Dem stimmt Philip Gibbard von der University of Cambridge zu: "Der kontinuierliche Prozess kann jetzt ausgeschlossen werden, das ist wirklich ein großer Schritt vorwärts." Die geologischen Prozesse im englischen Kanal seien darum auf keinen Fall etwa mit dem Grand Canyon vergleichbar, den der Fluss Colorado über Jahrmillionen in ein Hochplateau geschnitten hat. "Dort hat sich das Land gehoben, das ist der entscheidende Unterschied", sagt Gibbard.
"Zwei konkurrierende Hypothesen"
Claire Mellett vom Britischen Geologischen Dienst ist hingegen noch nicht überzeugt. Sie gehörte 2013 zu einem Team der University of Liverpool, das die langsame Erosion eines Flusses zur Ursache erklärt hatte , warum die Landbrücke zwischen Dover und Calais verschwunden ist. "Es ist wie immer in der Wissenschaft, man beantwortet einige Fragen, aber andere bleiben offen", sagt sie. "Wir haben zwei konkurrierende Hypothesen, und beide stützen sich auf unzureichende Daten, besonders was die zeitlichen Abläufe angeht."
Darin ist sie sich auch mit Sanjeev Gupta einig: Er räumt ein, dass seine Zeitangaben eher grobe Schätzungen sind. "Um das genau zu datieren, müssten wir Bohrkerne aus den Sedimenten in der Fosse entnehmen. Das wird eine echt große Aktion - mitten in der am meisten befahrenen Schifffahrtsroute der Welt."
Für die Wissenschaftler ist zudem offen, ob der Bruch der Landbrücke unvermeidlich war.
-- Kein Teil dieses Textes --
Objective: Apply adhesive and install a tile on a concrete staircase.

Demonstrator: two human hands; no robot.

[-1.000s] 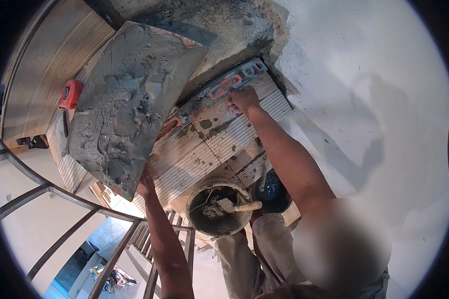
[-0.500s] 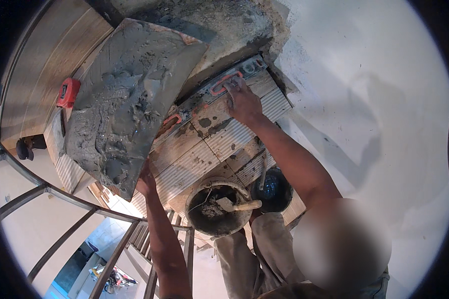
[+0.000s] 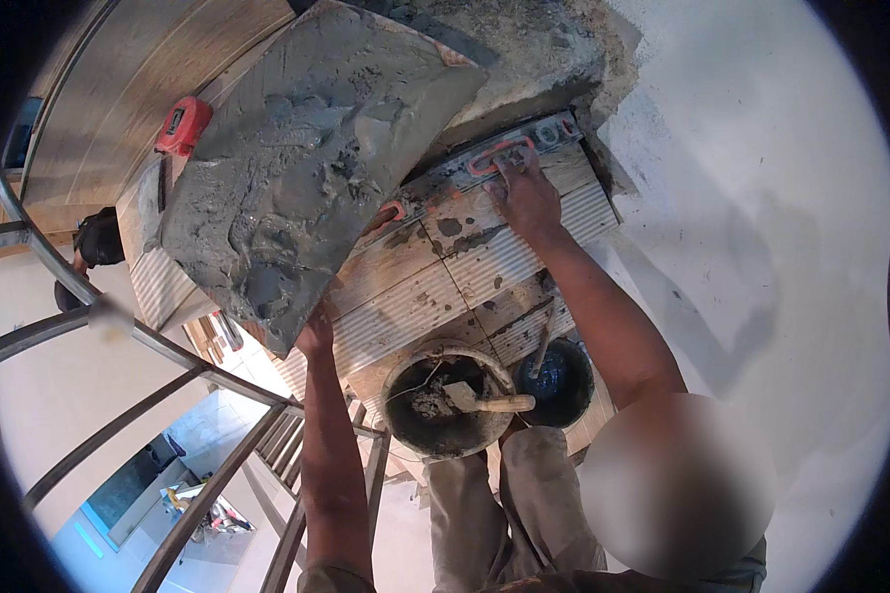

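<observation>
Pressing flat, the right hand [image 3: 526,198] has moved down along the spirit level [image 3: 485,163] on the tiled stair tread [image 3: 435,287]. The left hand [image 3: 314,334] still grips the lower edge of the mortar-coated tile [image 3: 307,168], tilted above the tread.

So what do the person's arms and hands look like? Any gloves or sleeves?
No gloves: both hands are bare. The left hand and right hand are dusty, with grey smudges. Both forearms are bare too, with no long sleeves, watch or bands showing. Only a bit of cloth shows at the lower edge, near the left upper arm.
</observation>
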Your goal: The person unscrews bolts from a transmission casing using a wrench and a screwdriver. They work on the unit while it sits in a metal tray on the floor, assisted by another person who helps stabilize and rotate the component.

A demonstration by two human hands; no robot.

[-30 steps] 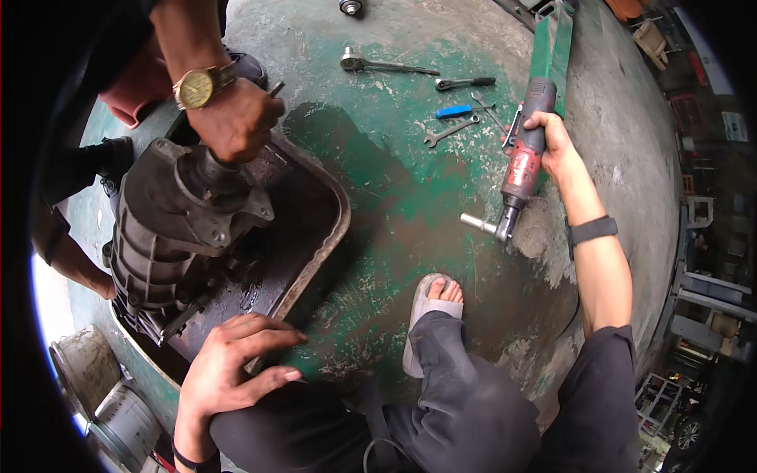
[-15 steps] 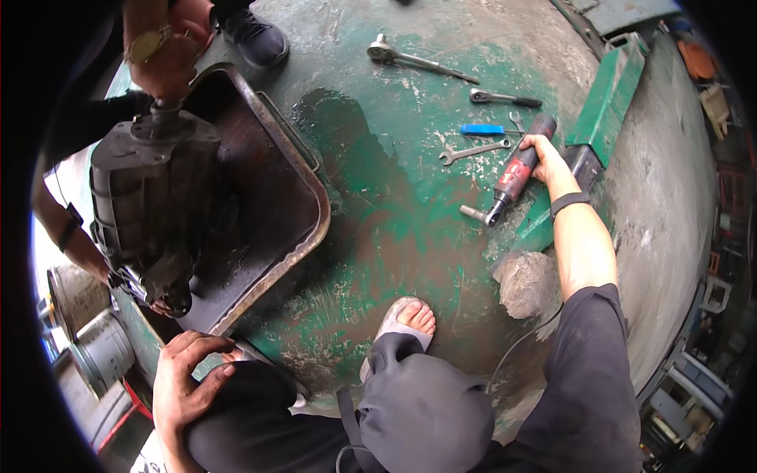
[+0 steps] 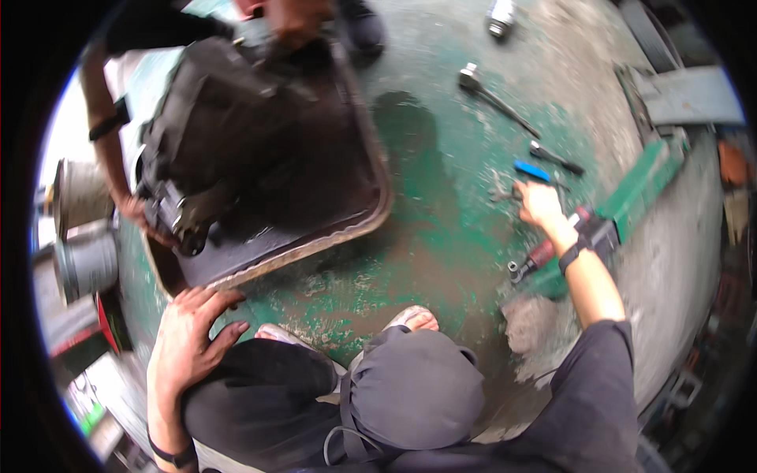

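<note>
My left hand (image 3: 189,337) rests on my left knee, holding nothing, its fingers bent and apart. My right hand (image 3: 541,206) reaches down to the wrenches (image 3: 500,189) on the floor; its fingertips are smeared by motion, and I cannot tell whether they grip one. A blue-handled tool (image 3: 532,170) lies just beyond these fingers. Partly under my right forearm is the red and black power ratchet (image 3: 542,254), beside the green beam. At the left, another person's hands are on a dark metal gear housing (image 3: 209,118), tilted over a large pan (image 3: 377,177).
Farther off lie a ratchet handle (image 3: 557,158), a long-handled socket wrench (image 3: 498,101) and a silver cylindrical part (image 3: 501,17). A green metal beam (image 3: 648,189) slants along the right. Buckets (image 3: 85,266) stand at the far left. A greyish lump (image 3: 530,323) sits near my right forearm.
My right hand has let go of the power ratchet, leaving it by the beam, and moved to the wrenches. The other person has tilted the housing over the pan. My view has shifted.
</note>
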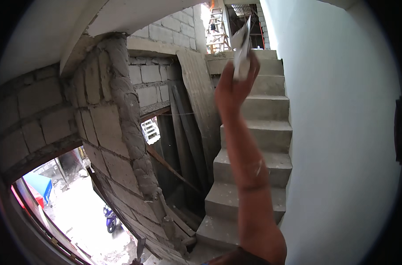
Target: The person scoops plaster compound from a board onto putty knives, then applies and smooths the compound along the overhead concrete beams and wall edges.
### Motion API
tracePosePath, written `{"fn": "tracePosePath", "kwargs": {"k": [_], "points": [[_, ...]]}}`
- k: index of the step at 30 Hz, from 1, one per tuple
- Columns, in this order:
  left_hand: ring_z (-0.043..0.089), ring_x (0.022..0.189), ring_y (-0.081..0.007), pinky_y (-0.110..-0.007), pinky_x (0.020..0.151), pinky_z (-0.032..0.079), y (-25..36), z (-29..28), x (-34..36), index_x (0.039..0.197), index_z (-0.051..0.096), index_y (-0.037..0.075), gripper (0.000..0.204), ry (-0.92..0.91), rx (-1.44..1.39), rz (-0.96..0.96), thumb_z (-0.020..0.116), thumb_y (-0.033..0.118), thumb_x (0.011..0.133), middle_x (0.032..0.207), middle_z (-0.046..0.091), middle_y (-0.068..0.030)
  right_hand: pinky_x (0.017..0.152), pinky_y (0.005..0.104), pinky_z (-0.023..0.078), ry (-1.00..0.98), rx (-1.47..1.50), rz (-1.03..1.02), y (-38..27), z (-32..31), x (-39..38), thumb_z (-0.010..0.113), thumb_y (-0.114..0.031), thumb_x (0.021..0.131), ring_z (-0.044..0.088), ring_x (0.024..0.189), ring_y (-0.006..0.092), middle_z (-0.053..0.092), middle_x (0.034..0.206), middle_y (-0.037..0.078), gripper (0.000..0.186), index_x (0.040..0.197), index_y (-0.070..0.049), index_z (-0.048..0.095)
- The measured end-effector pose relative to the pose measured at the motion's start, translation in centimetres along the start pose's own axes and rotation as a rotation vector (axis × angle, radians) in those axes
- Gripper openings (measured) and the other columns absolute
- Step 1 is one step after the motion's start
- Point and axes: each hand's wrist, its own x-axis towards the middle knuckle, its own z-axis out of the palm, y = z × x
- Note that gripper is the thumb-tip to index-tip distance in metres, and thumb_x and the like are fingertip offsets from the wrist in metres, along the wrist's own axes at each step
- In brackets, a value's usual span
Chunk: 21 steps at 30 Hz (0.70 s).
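Observation:
My right arm reaches up from the lower edge, and my right hand [240, 81] is raised in front of the upper stairs. Its fingers are closed around a thin, flat white-and-grey piece [242, 55] that stands nearly upright and tapers to a point. It is seen almost edge-on, with a ragged upper left side, so its exact kind is unclear. To the right of the hand runs a smooth pale wall [338, 132], apart from it. My left hand is not in view.
Bare concrete stairs [254, 154] climb ahead. Left of them stand a corrugated sheet [196, 84], leaning boards [179, 128] and a rough block wall [106, 128]. Through a lower-left opening show a motorbike [110, 218] and a blue umbrella [39, 185]. A wooden ladder [216, 28] stands beyond the top.

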Motion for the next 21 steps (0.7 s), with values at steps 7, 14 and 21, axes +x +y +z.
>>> {"fn": "tracePosePath", "kwargs": {"k": [7,14,21], "points": [[0.061,0.086,-0.0314,-0.041,0.073,0.052,-4.4,8.6,-6.6,0.118,0.067,0.009,0.029,-0.087,0.032,-0.131,0.065,0.018,0.091,0.094,0.065,-0.0135,0.099,0.046,0.04,0.203,-0.249,-0.508,4.7,3.2,14.0,0.054,-0.003,0.08,0.051,0.111,0.038,0.058,0.117,0.019,0.042,0.121,0.0,0.053],[0.061,0.086,-0.0322,-0.041,0.072,0.052,1.7,2.0,0.8,0.12,0.065,0.008,0.03,-0.124,-0.093,-0.359,0.063,0.022,0.093,0.095,0.064,-0.0153,0.111,0.0468,0.033,0.209,-0.181,-0.35,3.1,7.1,14.0,0.053,0.004,0.069,0.043,0.127,0.0406,0.048,0.133,0.023,0.065,0.133,-0.002,0.048],[0.061,0.086,-0.0336,-0.043,0.072,0.051,-4.6,9.5,-6.2,0.12,0.065,0.006,0.032,-0.153,-0.02,-0.299,0.061,0.025,0.094,0.097,0.064,-0.0167,0.105,0.0447,0.038,-0.033,-0.411,-0.326,3.3,18.6,3.9,0.058,-0.003,0.075,0.047,0.122,0.0378,0.054,0.126,0.017,0.046,0.121,-0.003,0.054]]}}
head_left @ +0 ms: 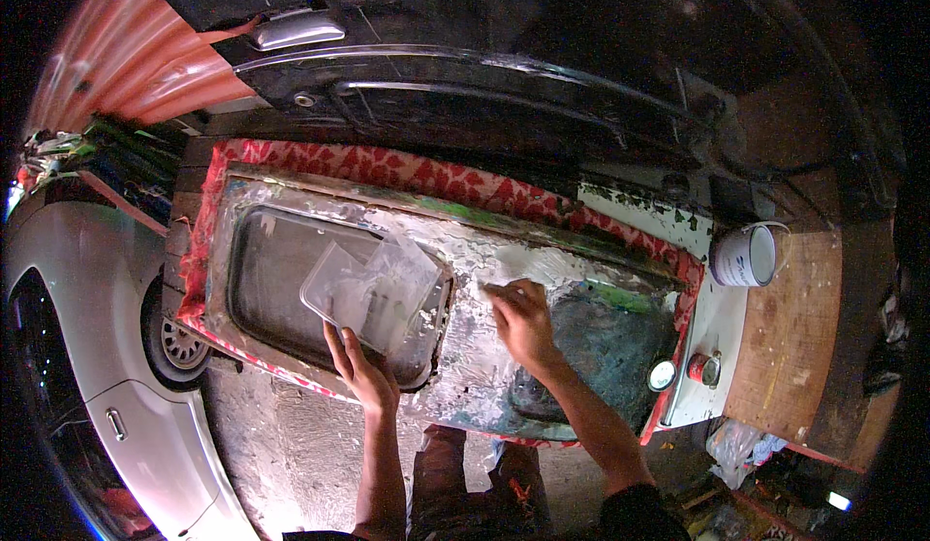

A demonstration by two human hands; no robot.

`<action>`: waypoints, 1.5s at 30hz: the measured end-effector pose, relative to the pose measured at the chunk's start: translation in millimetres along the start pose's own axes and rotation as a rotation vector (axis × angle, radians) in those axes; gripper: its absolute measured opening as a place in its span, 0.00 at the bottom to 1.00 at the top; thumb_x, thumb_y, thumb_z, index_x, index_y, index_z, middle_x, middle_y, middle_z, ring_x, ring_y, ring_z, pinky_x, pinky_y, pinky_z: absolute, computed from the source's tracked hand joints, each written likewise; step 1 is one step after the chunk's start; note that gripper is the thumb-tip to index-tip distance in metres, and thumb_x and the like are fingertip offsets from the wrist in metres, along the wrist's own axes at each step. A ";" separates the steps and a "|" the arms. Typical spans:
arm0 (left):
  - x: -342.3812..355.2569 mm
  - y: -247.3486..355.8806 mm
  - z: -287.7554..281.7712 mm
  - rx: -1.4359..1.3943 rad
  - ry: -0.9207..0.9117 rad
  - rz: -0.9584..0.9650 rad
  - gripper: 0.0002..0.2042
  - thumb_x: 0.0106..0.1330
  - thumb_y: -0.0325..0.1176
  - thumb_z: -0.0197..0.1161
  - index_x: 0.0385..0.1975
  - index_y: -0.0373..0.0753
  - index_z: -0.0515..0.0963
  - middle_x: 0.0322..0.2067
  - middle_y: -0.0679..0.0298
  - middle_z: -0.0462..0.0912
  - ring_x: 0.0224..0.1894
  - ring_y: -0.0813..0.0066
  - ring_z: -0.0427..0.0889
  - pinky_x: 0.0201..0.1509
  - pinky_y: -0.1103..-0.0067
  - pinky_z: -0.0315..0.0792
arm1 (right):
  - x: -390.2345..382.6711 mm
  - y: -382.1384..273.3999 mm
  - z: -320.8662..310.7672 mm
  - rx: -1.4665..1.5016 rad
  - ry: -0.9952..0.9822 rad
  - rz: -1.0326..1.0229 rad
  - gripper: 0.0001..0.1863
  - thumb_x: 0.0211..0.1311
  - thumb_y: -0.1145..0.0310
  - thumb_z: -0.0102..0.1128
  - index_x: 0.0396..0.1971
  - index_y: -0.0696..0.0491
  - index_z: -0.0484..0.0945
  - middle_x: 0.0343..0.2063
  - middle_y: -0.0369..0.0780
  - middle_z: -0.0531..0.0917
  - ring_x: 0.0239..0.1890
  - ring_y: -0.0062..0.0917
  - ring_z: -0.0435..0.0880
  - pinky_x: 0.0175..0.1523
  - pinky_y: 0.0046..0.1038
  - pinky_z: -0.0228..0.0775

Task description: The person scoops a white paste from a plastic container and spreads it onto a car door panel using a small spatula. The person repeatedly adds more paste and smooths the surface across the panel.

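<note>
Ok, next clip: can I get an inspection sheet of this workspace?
Surface: patterned red cloth over a bench, under the work.
Job's things: car door panel lying flat, smeared with pale filler; clear plastic sheet carrying filler.
Clutter: white tin on its side, small red tin, round lid at the right end.
Grippers: left hand holds the plastic sheet; right hand presses flat on the panel, what is under its fingers cannot be told.
Cables: nothing seen.
Surroundings: silver car on the left, dark car body ahead, wooden board on the right.
</note>
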State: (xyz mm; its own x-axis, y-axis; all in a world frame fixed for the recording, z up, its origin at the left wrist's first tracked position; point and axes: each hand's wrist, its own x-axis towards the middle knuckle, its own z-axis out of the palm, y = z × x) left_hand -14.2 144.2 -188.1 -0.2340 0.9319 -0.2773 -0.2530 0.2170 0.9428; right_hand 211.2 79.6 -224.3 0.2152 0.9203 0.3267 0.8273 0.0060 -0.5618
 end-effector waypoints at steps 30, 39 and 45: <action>-1.6 13.3 -7.8 -0.064 -0.046 0.070 0.28 0.77 0.40 0.49 0.73 0.39 0.53 0.72 0.58 0.57 0.71 0.64 0.58 0.73 0.68 0.52 | -24.8 -22.4 13.0 0.107 -0.021 -0.113 0.18 0.51 0.80 0.66 0.45 0.51 0.83 0.40 0.37 0.86 0.42 0.33 0.80 0.49 0.35 0.74; -29.1 66.7 -2.6 -0.123 -0.142 0.181 0.26 0.78 0.38 0.48 0.73 0.40 0.54 0.69 0.58 0.61 0.67 0.64 0.65 0.68 0.68 0.63 | -8.9 -78.6 -79.7 0.390 0.220 0.303 0.10 0.60 0.74 0.69 0.40 0.58 0.82 0.32 0.37 0.86 0.35 0.16 0.83 0.40 0.20 0.74; -74.0 95.5 5.8 -0.329 -0.309 0.030 0.27 0.78 0.41 0.46 0.74 0.44 0.51 0.68 0.58 0.62 0.66 0.63 0.67 0.63 0.68 0.69 | -11.4 -124.5 -156.7 1.039 0.230 0.507 0.12 0.60 0.79 0.66 0.43 0.59 0.78 0.34 0.35 0.83 0.38 0.15 0.81 0.46 0.18 0.72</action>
State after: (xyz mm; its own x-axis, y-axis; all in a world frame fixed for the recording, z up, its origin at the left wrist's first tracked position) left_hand -15.6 97.7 -76.5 0.0329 0.9902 -0.1354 -0.5469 0.1312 0.8268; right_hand 187.1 7.1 -39.0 0.5744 0.8175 -0.0419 -0.1765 0.0737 -0.9815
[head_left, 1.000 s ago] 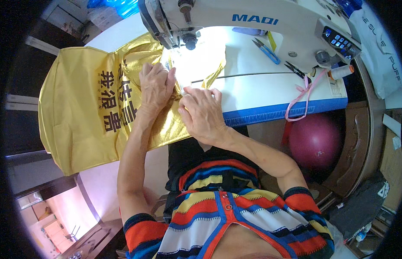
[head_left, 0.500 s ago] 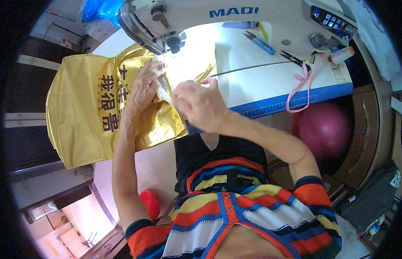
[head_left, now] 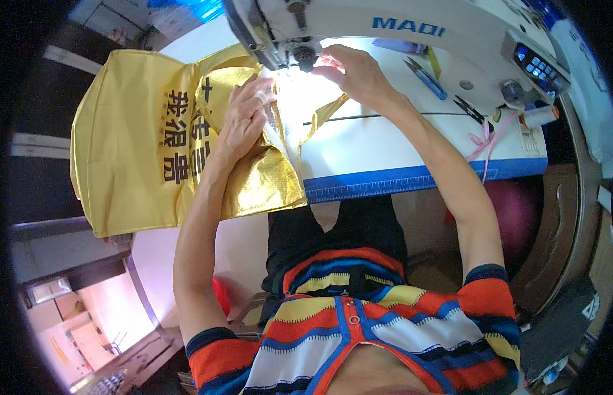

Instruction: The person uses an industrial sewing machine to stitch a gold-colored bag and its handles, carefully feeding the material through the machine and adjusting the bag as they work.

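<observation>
A shiny gold bag (head_left: 132,141) with dark lettering lies across the left part of the sewing table, its edge reaching under the white sewing machine's needle head (head_left: 305,58). My left hand (head_left: 246,122) rests on the bag just left of the needle head, fingers stretched and lightly bent over the fabric. To the right of the needle head is my right hand (head_left: 356,74), thumb and fingers drawn in toward each other; glare hides what is between them. A narrow gold strap (head_left: 327,113) loops over the table below this hand.
Blue-handled thread snips (head_left: 426,79), black snips (head_left: 473,108), a pink ribbon (head_left: 494,141) and a white thread spool (head_left: 540,117) lie to the right. A blue measuring strip (head_left: 399,179) runs along the table's front edge. The machine's lit control panel (head_left: 539,68) is at far right.
My right hand has gone from beside the left hand, up and right to the needle head. The gold strap now shows as a loop. The machine and table appear shifted rightward in view.
</observation>
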A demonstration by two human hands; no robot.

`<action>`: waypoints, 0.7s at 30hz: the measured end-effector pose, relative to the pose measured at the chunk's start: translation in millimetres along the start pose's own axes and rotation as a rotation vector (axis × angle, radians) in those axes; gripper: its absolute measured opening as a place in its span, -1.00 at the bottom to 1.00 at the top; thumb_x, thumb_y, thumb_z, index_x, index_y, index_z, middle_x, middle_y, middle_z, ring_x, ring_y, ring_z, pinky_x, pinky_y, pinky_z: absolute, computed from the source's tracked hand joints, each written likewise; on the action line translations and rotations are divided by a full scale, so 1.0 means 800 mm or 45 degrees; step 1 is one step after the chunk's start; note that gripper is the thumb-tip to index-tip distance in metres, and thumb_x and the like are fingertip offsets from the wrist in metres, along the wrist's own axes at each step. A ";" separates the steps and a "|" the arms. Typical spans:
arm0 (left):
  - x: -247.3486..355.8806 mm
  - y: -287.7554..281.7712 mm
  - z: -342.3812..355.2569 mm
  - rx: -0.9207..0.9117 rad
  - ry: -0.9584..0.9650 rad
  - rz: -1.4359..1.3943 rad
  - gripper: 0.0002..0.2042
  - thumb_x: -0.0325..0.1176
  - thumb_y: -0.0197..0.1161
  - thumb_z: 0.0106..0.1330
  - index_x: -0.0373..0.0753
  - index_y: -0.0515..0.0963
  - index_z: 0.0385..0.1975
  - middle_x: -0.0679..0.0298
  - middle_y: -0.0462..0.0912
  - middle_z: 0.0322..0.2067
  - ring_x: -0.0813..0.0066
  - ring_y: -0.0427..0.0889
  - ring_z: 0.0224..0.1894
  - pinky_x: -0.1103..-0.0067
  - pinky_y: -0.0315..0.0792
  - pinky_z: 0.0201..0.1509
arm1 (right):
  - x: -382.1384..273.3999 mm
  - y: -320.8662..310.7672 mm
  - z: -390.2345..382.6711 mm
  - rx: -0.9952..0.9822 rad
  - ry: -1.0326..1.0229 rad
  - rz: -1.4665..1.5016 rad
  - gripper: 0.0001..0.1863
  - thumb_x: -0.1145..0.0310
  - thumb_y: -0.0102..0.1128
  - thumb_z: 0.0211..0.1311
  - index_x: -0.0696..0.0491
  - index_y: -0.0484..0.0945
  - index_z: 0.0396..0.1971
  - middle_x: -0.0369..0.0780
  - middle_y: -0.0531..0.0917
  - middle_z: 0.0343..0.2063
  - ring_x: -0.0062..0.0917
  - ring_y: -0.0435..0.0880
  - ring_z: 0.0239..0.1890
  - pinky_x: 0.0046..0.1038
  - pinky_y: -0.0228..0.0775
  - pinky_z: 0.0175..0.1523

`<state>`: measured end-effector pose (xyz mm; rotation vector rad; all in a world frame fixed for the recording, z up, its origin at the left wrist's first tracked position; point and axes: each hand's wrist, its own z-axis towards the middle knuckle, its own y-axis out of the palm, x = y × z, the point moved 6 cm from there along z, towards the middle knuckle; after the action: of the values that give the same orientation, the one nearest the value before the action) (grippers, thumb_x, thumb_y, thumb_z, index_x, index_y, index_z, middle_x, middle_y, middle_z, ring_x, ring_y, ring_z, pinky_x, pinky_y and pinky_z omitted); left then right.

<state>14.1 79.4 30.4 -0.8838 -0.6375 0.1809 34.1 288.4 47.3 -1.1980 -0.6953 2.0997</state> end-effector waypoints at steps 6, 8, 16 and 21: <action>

Philip Gibbard ist davon überzeugt. "Das Wasser dahinter konnte nicht weg und hat einen gewaltigen Druck erzeugt. Irgendwas musste da nachgeben."
"Rather timely"
Sanjeev Gupta dagegen könnte sich vorstellen, dass zum endgültigen Bruch vor 160.000 Jahren ein externes Ereignis beigetragen hat, ein Erdbeben vielleicht. Ohne dieses könnte die Brücke mit tiefen Einschnitten heute vielleicht noch stehen. Aber das sei Spekulation, räumt er ein.
Fest steht: Das Timing der Veröffentlichung seiner Studie passt perfekt in die Woche, nachdem die britische Premierministerin Theresa May den Brief über den EU-Austritt ihres Landes nach Brüssel geschickt hat. Bei "Nature" stellt man das als reinen Zufall dar. Aufsätze würden vier bis sechs Wochen nach Annahme veröffentlicht. Aber das Erscheinen, heißt es bei der Pressestelle, sei nun "rather timely" - einfach zur rechten Zeit.
Zusammengefasst: Geologisch hat sich Großbritannien schon lange vom Rest Europas verabschiedet: In einem zweistufigen Prozess, beginnend vermutlich vor rund 450.000 Jahren, soll sich Wasser durch einen Kalkrücken in der heutigen Straße von Dover gefräst haben, berichten Forscher. Die Wasserfälle könnten damals 100 Meter hoch gewesen sein. Spuren der Naturgewalten davon wollen die Geologen im Sediment aufgespürt haben.